→ Supplied material:
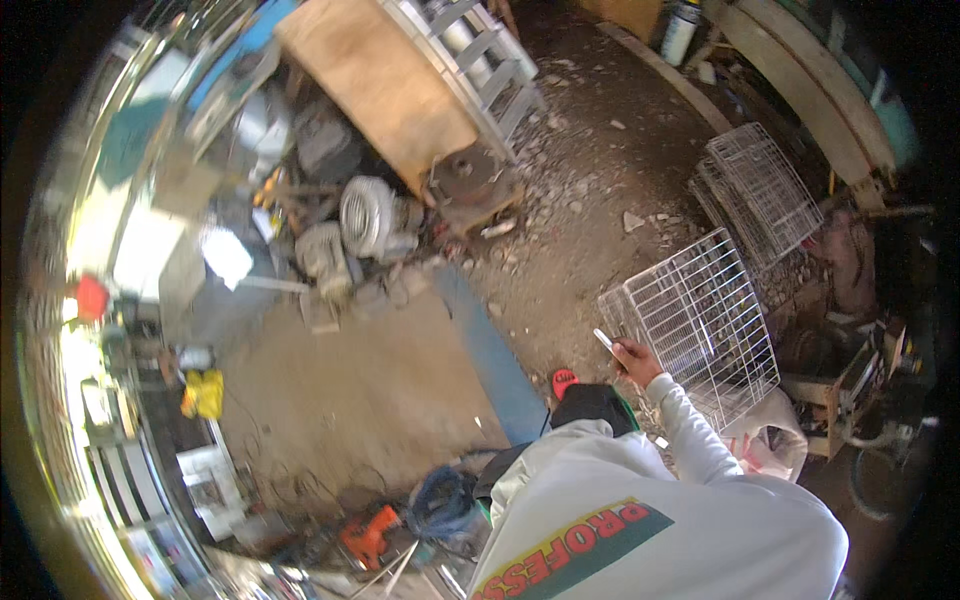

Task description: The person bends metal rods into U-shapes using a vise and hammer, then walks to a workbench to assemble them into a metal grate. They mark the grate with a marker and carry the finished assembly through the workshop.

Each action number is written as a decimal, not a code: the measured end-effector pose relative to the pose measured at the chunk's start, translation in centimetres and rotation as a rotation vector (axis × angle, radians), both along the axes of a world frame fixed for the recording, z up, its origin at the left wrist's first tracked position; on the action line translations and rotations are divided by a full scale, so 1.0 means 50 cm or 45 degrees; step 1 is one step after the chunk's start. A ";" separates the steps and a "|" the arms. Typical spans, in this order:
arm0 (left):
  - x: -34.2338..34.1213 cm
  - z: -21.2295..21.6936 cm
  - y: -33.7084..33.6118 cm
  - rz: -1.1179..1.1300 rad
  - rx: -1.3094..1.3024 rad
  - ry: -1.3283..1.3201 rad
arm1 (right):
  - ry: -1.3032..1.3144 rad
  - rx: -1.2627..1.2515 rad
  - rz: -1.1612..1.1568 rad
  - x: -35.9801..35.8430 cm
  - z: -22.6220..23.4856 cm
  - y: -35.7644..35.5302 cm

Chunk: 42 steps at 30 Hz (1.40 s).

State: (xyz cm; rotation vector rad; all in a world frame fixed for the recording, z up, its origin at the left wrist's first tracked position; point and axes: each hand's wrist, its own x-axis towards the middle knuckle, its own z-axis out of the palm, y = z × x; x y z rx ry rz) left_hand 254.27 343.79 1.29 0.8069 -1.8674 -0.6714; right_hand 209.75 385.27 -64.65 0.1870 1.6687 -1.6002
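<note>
My right hand (636,362), at the end of a white sleeve, is closed around a slim white object (603,339). The object pokes out past the fingers toward the upper left; its exact kind is too small to make out. Just beyond and beside the hand stands a white wire cage (705,320), and I cannot tell whether the hand touches it. My left hand does not show. Below the hand are my white top (640,540), dark clothing and one red-tipped shoe (564,380) on the ground.
Folded wire racks (765,190) lie farther right, near long wooden boards (800,70). Rubble covers the dirt floor (570,240). A wooden-topped bench (375,80) and an electric motor (368,215) stand at the far left; an orange tool (370,537) and blue coil (440,505) lie nearer.
</note>
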 end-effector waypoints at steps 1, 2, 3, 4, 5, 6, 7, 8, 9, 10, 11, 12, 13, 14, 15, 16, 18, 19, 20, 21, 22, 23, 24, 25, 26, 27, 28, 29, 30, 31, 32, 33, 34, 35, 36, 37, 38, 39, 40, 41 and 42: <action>-0.078 -0.005 -0.047 -0.223 0.019 0.015 | 0.029 -0.094 -0.104 -0.041 -0.014 0.013; -0.156 -0.005 -0.076 -0.414 0.025 0.004 | 0.085 -0.208 -0.170 -0.075 0.019 0.001; -0.238 -0.015 -0.111 -0.611 0.048 -0.003 | 0.109 -0.155 -0.192 -0.117 0.039 0.002; -0.323 -0.024 -0.142 -0.804 0.072 -0.014 | 0.129 -0.102 -0.212 -0.163 0.057 -0.001; -0.412 -0.039 -0.166 -0.997 0.104 -0.023 | 0.147 -0.039 -0.231 -0.206 0.072 0.008; -0.487 -0.051 -0.175 -1.164 0.134 -0.033 | 0.077 -0.064 -0.344 -0.246 0.148 -0.014; -0.566 -0.056 -0.184 -1.185 0.332 0.109 | 0.105 -0.038 -0.349 -0.281 0.137 -0.020; -0.659 -0.085 -0.189 -1.060 0.235 0.097 | 0.147 0.010 -0.370 -0.317 0.137 -0.011; -0.760 -0.125 -0.190 -0.936 0.153 0.093 | 0.194 0.073 -0.392 -0.354 0.138 0.005; -0.886 -0.149 -0.185 -1.114 0.324 0.091 | 0.343 0.368 -0.408 -0.380 0.144 0.027; -1.019 -0.158 -0.169 -1.295 0.475 0.084 | 0.386 0.398 -0.482 -0.398 0.130 0.044; -1.126 -0.157 -0.159 -1.456 0.610 0.072 | 0.433 0.409 -0.538 -0.417 0.100 0.048; -1.195 -0.147 -0.180 -1.595 0.522 -0.042 | 0.478 0.388 -0.567 -0.449 0.075 0.030; -1.283 -0.151 -0.190 -1.837 0.760 -0.085 | 0.426 0.390 -0.571 -0.477 0.074 0.019; -1.355 -0.179 -0.193 -1.580 0.756 -0.031 | 0.370 0.401 -0.586 -0.502 0.075 0.016; -1.430 -0.210 -0.198 -1.333 0.762 0.023 | 0.321 0.466 -0.592 -0.528 0.063 0.026; -1.573 -0.240 -0.180 -0.888 0.494 0.079 | 0.166 0.356 -0.713 -0.581 0.017 0.025; -1.692 -0.258 -0.179 -1.231 0.551 0.013 | 0.080 0.252 -0.855 -0.602 -0.006 0.062; -1.809 -0.258 -0.171 -1.564 0.591 -0.094 | -0.115 0.121 -0.916 -0.610 -0.035 0.102; -1.918 -0.258 -0.158 -1.903 0.618 -0.204 | -0.304 -0.019 -0.979 -0.622 -0.059 0.145; -2.018 -0.255 -0.131 -1.990 0.665 -0.182 | -0.491 -0.185 -1.046 -0.639 -0.088 0.174; -2.104 -0.253 -0.107 -2.029 0.695 -0.209 | -0.341 0.144 -0.662 -0.693 -0.031 0.123; -2.185 -0.250 -0.090 -2.019 0.690 -0.291 | -0.182 0.478 -0.277 -0.773 0.089 0.055; -2.274 -0.255 -0.070 -2.007 0.735 -0.266 | -0.118 0.634 -0.181 -0.816 0.125 0.071; -2.351 -0.260 -0.058 -1.986 0.776 -0.266 | -0.056 0.661 -0.156 -0.874 0.145 0.082; -2.427 -0.276 -0.051 -1.970 0.846 -0.295 | -0.022 0.646 -0.210 -0.928 0.170 0.098; -2.501 -0.290 -0.053 -1.959 0.852 -0.310 | 0.005 0.628 -0.248 -1.003 0.191 0.108; -2.567 -0.296 -0.058 -1.939 0.831 -0.309 | 0.015 0.601 -0.288 -1.087 0.205 0.114; -2.649 -0.316 -0.062 -1.931 0.831 -0.321 | -0.015 0.589 -0.344 -1.163 0.220 0.130; -2.736 -0.320 -0.026 -2.004 0.812 -0.308 | -0.033 0.571 -0.479 -1.236 0.234 0.160; -2.810 -0.328 -0.014 -2.004 0.793 -0.292 | -0.100 0.497 -0.561 -1.328 0.226 0.179; -2.883 -0.337 -0.006 -1.996 0.767 -0.271 | -0.205 0.382 -0.641 -1.435 0.211 0.191; -2.955 -0.356 0.014 -1.837 0.755 -0.164 | -0.345 0.243 -0.693 -1.540 0.183 0.206; -3.038 -0.363 0.017 -1.901 0.777 -0.165 | -0.503 0.119 -0.762 -1.631 0.154 0.222; -3.118 -0.366 0.010 -1.942 0.802 -0.171 | -0.519 0.094 -0.776 -1.726 0.139 0.219; -3.192 -0.383 0.002 -1.792 0.913 -0.036 | -0.493 0.120 -0.758 -1.820 0.127 0.213; -3.266 -0.395 -0.008 -1.630 1.004 0.095 | -0.407 0.205 -0.700 -1.910 0.110 0.197; -3.340 -0.400 -0.007 -1.599 1.004 0.126 | -0.313 0.301 -0.647 -1.985 0.100 0.186; -3.410 -0.404 -0.013 -1.554 0.998 0.158 | -0.239 0.389 -0.577 -2.053 0.091 0.178; -3.475 -0.405 -0.022 -1.522 1.001 0.215 | -0.159 0.469 -0.520 -2.124 0.086 0.198; -3.537 -0.404 -0.042 -1.372 0.954 0.284 | -0.126 0.500 -0.464 -2.187 0.068 0.191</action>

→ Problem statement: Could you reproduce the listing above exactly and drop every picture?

→ Output of the exercise:
Task description: The person bends metal rods into U-shapes using a vise and hammer, then walks to a workbench to assemble them into a metal grate. They mark the grate with a marker and carry the finished assembly through the workshop.

Each action number is written as a decimal, not a code: the measured end-effector pose relative to the pose measured at the chunk's start, translation in centimetres and rotation as a rotation vector (axis × angle, radians), both along the axes of a world frame fixed for the recording, z up, its origin at the left wrist's first tracked position; on the action line translations and rotations are divided by a full scale, so 1.0 means 50 cm or 45 degrees; step 1 is one step after the chunk's start. A ";" separates the steps and a "|" the arms. Typical spans, in this order:
arm0 (left):
  - x: -34.2338..34.1213 cm
  - z: -21.2295..21.6936 cm
  - y: -33.7084..33.6118 cm
  - rz: -1.1179..1.1300 rad
  - rx: -1.3094..1.3024 rad
  - ry: -1.3283..1.3201 rad
arm1 (right):
  - ry: -1.3032..1.3144 rad
  - rx: -1.2627..1.2515 rad
  - rz: -1.1612..1.1568 rad
  - x: -35.9801..35.8430 cm
  - z: -22.6220..23.4856 cm
  - y: -35.7644..35.5302 cm

Chunk: 42 steps at 30 Hz (1.40 s).

State: (xyz cm; rotation vector rad; all in a world frame fixed for the recording, z up, its origin at the left wrist's first tracked position; point and axes: each hand's wrist, its own x-axis towards the middle knuckle, its own z-axis out of the palm, y = z × x; x y z rx ry rz) left_hand 254.27 343.79 1.29 0.8069 -1.8674 -0.6714; right_hand 209.75 385.27 -64.65 0.1870 1.6687 -1.6002
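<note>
My right hand (636,362), at the end of a white sleeve, is closed around a slim white object (603,339). The object pokes out past the fingers toward the upper left; its exact kind is too small to make out. Just beyond and beside the hand stands a white wire cage (705,320), and I cannot tell whether the hand touches it. My left hand does not show. Below the hand are my white top (640,540), dark clothing and one red-tipped shoe (564,380) on the ground.
Folded wire racks (765,190) lie farther right, near long wooden boards (800,70). Rubble covers the dirt floor (570,240). A wooden-topped bench (375,80) and an electric motor (368,215) stand at the far left; an orange tool (370,537) and blue coil (440,505) lie nearer.
</note>
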 end-effector waypoints at steps 1, 2, 3, 4, 5, 6, 7, 8, 9, 10, 11, 12, 13, 14, 15, 16, 18, 19, 20, 21, 22, 23, 24, 25, 26, 27, 28, 29, 30, 31, 32, 33, 34, 35, 36, 37, 38, 39, 40, 41 and 42: <action>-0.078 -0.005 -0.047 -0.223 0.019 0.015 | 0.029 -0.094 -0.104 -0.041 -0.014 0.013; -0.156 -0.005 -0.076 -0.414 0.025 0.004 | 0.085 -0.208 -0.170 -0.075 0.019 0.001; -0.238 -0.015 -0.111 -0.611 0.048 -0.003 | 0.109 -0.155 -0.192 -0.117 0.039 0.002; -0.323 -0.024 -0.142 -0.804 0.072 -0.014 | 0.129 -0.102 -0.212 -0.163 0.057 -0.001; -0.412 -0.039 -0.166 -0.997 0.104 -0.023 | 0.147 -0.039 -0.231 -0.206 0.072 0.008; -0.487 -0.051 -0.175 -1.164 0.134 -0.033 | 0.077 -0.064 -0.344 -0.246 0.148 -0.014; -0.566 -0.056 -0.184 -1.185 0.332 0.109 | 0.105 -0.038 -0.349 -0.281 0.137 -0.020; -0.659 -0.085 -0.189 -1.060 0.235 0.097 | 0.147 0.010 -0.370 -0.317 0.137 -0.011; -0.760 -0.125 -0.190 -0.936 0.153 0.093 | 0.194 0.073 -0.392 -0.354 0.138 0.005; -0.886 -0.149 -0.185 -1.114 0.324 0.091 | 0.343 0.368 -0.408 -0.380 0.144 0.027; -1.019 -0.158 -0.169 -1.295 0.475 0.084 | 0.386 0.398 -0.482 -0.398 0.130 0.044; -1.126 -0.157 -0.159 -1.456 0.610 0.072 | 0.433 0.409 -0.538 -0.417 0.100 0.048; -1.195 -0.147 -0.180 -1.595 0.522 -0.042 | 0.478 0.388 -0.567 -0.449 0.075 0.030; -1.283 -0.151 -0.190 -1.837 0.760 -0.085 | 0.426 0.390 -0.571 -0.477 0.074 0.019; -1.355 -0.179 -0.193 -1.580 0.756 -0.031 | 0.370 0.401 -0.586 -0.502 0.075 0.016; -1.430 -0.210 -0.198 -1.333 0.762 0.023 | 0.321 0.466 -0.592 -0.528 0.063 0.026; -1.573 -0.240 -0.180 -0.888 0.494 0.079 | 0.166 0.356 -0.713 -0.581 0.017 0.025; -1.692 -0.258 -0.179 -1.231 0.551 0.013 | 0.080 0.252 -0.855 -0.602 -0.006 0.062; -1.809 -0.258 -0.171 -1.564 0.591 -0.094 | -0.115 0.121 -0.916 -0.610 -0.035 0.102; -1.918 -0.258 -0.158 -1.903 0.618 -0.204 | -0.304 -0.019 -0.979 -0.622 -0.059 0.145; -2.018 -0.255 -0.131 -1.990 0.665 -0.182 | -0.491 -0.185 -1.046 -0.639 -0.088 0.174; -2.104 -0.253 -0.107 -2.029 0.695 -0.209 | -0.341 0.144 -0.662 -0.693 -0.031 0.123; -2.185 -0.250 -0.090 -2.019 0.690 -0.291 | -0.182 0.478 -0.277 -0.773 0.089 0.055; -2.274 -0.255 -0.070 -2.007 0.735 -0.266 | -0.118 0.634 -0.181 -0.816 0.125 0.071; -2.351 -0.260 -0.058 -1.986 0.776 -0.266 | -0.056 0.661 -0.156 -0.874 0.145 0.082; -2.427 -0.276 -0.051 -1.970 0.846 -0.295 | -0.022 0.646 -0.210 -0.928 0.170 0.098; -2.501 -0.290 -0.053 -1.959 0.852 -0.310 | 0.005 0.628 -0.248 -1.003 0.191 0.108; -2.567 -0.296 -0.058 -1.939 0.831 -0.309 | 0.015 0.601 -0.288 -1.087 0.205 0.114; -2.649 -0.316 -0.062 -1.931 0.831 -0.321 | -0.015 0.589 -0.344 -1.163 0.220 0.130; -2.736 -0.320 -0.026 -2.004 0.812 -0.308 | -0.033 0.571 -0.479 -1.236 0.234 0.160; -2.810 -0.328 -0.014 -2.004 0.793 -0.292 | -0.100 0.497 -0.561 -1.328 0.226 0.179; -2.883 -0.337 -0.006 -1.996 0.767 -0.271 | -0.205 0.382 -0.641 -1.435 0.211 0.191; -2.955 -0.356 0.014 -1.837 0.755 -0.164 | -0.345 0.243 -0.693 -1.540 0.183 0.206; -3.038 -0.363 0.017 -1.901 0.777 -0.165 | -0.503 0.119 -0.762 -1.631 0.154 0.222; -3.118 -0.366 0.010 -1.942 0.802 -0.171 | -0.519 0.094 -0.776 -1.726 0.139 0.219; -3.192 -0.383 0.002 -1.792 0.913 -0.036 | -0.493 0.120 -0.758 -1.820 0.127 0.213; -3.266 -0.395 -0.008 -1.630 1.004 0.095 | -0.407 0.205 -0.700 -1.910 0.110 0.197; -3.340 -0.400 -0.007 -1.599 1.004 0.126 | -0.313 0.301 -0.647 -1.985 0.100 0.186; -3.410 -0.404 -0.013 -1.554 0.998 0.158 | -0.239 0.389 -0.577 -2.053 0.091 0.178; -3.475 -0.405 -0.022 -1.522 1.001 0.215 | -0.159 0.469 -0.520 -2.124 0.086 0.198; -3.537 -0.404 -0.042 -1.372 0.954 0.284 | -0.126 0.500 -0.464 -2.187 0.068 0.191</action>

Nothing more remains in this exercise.